A semana de lembrança do massacre do Carandiru começou sexta-feira de manha com uma coletiva no Sindicato de Jornalistas. Um dos sobreviventes, Sidney Salles, estava presente numa cadeira de rodas. Respondendo perguntas da platéia, ele contou sobre o dia do massacre, de carregar corpos e pisar em poças de sangue de amigos. Mas na sua fala preparada, um dos horrores que ele escolheu contar ... era ser entrevistado por uma psicóloga.
Parece que para ganhar liberdade condicional, uma psicologa precisava atestar que ele estaria pronto para viver em sociedade. Chegou para a entrevista, e a psicóloga pediu que ele desenhasse um menino jogando bola, uma árvore, e chuva. Sidney então desenhou um menino jogando bola, uma árvore, e chuva.
A psicóloga examinou o desenho. Sidney tinha desenhado o menino jogando bola na chuva. A criança deveria ter sido desenhada debaixo da árvore protegido da chuva, a psicóloga explicou, simbolizando a maneira que sociedade protege as crianças. Sobre Sidney ela decretou que não estaria pronto para reintegração com sociedade, e iria ficar mais um tempo trancado.
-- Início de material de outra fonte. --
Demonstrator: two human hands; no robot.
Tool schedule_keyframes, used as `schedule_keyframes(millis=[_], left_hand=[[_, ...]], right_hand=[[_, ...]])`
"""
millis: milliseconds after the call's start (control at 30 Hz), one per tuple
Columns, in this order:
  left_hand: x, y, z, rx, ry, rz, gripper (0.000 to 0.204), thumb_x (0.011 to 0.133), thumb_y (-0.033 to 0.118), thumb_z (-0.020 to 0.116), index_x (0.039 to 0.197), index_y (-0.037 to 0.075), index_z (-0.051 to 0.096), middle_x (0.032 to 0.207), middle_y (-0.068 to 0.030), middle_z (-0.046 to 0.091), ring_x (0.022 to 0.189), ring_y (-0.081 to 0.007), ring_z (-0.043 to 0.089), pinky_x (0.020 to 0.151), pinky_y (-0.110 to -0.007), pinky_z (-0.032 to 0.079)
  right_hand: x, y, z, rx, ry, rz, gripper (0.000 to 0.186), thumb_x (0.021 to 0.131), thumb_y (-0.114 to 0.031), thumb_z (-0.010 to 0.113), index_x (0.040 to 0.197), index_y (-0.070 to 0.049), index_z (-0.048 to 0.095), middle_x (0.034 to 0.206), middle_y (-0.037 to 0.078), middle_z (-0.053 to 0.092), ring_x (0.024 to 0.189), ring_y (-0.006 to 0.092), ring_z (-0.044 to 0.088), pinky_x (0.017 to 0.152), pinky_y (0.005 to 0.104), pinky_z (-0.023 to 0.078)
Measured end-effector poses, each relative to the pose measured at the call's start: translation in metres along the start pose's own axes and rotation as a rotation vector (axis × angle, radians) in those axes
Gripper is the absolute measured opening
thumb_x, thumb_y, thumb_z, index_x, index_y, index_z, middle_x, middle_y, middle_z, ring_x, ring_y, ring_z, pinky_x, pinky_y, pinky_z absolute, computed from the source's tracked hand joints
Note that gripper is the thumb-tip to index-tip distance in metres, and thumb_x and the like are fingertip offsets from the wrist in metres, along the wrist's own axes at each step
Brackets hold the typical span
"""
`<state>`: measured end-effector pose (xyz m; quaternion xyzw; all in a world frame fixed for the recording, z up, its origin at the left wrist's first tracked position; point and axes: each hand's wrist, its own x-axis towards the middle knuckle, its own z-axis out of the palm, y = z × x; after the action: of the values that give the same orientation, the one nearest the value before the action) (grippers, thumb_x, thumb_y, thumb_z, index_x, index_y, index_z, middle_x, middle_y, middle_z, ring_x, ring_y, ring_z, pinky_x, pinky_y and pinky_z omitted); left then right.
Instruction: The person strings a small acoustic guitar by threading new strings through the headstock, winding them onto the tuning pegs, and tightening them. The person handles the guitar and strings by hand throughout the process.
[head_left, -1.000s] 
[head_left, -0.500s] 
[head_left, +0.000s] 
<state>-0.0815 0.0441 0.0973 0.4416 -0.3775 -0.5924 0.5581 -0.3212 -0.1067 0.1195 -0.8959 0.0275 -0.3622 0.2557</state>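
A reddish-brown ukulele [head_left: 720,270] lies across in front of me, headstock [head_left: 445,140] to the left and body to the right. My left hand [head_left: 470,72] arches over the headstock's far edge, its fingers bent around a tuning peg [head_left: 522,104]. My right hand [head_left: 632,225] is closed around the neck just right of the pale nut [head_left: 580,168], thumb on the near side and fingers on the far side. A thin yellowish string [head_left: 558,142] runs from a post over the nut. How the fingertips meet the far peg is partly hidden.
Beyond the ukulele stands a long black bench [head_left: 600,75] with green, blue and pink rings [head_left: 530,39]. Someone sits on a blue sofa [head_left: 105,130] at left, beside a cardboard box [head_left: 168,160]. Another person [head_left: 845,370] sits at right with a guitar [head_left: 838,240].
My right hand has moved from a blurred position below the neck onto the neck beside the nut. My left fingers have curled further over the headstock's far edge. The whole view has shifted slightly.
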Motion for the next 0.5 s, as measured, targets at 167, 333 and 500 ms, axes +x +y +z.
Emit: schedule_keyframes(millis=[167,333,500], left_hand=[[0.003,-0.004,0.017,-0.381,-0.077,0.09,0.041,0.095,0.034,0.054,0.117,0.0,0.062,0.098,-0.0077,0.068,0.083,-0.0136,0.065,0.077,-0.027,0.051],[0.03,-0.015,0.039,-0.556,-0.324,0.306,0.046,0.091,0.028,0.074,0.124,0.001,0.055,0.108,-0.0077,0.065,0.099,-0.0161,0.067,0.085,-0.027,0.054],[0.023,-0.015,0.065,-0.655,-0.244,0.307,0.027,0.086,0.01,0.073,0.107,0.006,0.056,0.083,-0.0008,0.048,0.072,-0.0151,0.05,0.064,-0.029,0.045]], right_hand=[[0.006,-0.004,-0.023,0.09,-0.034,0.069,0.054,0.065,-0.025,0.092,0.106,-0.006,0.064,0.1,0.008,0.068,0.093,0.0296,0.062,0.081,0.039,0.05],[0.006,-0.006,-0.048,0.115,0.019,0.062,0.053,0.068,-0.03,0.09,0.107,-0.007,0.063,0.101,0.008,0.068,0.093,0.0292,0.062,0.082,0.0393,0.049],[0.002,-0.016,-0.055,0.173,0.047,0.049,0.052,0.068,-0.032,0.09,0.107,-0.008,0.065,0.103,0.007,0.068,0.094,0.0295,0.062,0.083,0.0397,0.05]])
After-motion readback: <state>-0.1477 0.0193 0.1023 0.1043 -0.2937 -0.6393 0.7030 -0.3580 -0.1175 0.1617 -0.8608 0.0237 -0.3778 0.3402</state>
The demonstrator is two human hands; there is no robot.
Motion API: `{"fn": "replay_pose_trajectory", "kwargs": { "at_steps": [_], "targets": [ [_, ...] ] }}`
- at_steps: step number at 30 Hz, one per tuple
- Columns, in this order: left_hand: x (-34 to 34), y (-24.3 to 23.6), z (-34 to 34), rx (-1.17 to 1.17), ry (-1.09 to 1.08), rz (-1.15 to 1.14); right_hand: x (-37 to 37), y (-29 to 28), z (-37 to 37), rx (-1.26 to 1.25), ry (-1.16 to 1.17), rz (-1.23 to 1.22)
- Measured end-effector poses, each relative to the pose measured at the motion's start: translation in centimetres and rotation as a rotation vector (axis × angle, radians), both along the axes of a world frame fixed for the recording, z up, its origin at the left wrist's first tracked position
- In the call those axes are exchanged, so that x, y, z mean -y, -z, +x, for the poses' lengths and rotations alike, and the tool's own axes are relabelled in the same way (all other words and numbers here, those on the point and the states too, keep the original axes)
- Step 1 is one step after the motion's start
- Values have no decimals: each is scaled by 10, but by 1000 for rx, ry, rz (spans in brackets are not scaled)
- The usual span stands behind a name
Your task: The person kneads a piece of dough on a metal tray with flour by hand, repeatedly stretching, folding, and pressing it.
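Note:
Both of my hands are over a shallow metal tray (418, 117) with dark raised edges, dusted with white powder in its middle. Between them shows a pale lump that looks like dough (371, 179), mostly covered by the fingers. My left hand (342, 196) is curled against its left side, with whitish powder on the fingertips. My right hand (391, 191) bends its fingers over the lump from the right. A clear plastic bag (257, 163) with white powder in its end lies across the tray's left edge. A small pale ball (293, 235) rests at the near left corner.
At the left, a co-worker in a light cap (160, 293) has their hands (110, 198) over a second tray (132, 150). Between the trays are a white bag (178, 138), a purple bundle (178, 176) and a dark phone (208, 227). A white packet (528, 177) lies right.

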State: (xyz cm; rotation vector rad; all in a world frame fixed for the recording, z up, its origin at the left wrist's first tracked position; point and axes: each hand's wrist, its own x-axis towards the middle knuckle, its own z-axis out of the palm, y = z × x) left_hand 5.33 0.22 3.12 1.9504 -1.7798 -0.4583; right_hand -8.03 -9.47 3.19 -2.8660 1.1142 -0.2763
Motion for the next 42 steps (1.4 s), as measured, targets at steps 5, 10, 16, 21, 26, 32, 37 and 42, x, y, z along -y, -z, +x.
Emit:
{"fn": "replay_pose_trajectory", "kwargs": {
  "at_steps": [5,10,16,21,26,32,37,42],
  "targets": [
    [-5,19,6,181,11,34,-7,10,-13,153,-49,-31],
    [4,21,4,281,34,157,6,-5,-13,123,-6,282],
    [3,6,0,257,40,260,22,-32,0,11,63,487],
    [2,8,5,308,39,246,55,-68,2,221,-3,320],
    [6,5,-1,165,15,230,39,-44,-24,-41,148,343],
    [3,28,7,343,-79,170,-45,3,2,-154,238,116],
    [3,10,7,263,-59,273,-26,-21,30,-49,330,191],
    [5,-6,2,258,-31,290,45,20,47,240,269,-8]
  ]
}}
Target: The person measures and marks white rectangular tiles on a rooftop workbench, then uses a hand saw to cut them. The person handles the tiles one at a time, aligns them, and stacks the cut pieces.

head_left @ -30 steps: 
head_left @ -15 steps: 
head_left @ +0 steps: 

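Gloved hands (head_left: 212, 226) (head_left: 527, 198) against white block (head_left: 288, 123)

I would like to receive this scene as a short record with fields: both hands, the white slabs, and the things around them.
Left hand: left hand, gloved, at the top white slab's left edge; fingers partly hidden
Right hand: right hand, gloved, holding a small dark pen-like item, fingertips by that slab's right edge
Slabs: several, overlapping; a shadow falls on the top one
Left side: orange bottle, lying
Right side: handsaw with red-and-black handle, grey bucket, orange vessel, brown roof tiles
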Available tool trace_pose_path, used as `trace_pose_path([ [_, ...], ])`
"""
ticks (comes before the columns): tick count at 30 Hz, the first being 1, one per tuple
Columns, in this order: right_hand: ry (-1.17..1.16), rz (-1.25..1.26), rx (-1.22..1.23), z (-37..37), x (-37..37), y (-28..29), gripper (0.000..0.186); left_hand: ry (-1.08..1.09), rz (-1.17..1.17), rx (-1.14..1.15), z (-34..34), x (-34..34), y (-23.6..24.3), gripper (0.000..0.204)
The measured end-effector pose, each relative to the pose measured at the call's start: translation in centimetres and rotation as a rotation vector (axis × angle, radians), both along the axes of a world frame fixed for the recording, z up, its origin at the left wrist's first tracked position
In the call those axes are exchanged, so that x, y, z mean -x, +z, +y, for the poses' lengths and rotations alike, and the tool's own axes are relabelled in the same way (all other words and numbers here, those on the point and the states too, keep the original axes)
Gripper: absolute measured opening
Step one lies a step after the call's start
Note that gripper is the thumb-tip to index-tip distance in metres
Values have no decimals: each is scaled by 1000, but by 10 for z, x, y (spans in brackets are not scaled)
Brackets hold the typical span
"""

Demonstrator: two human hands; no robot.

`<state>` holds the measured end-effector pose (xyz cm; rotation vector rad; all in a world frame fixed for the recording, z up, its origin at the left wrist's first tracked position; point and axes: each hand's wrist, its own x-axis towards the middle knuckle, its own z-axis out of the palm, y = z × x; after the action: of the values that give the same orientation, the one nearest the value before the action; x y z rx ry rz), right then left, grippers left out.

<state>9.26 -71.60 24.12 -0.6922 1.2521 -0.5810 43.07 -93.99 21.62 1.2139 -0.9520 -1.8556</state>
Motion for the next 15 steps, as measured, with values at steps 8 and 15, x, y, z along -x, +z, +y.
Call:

Presente sempre nas acusações de abuso sexual de crianças é a figura do psicólogo/psiquiatra que atesta a "materialidade" do crime - de que a criança, realmente, sofreu abuso, e geralmente apontando também a autoria, quem a abusou. Há maneiras para evitar que estes profissionais produzam laudos deste tipo "Tábua Ouija" que manteve Sidney atrás das grades? Existem, sim. Mas não são sempre seguidas. Destacaremos hoje a qualificação profissional e formação, a experiência; e as normas do Conselho Federal de Psicologia. O assunto de independência fica para outra hora.
Qualificação profissional
Já notamos a atuação irregular da falsa psiquiatra Dra. Heloisa Fischer Meyer, que no caso Colina do Sol assinou laudos como psiquiatra, ainda que não tivesse esta especialização registrada no CREMERS,e nem teria como registrar: não tinha cursado nenhuma faculdade credenciada de psiquiatria.Faz diferença? No laudo de uma das supostas vítimas, Régis, então já com 14 anos, o "laudo" da Dra. Heloisa deu muita importância para sua afirmação de que "veio para fazer uma denúncia" rapidamente corrigido para "depoimento". Ela se apegou neste "erro Freudiano" no estilo psiquiatria-do-boteco-da-esquina. A reação de um dos advogados foi, "É brincadeira??" Regis negou abuso para Dra. Heloisa; negou na Justiça; chegado aos 18 anos e livre da "proteção" do Estado, negou em cartório. Mas quatro inocentes ficaram treze meses presos, devido à "pegadinha" da falsa psiquiatra.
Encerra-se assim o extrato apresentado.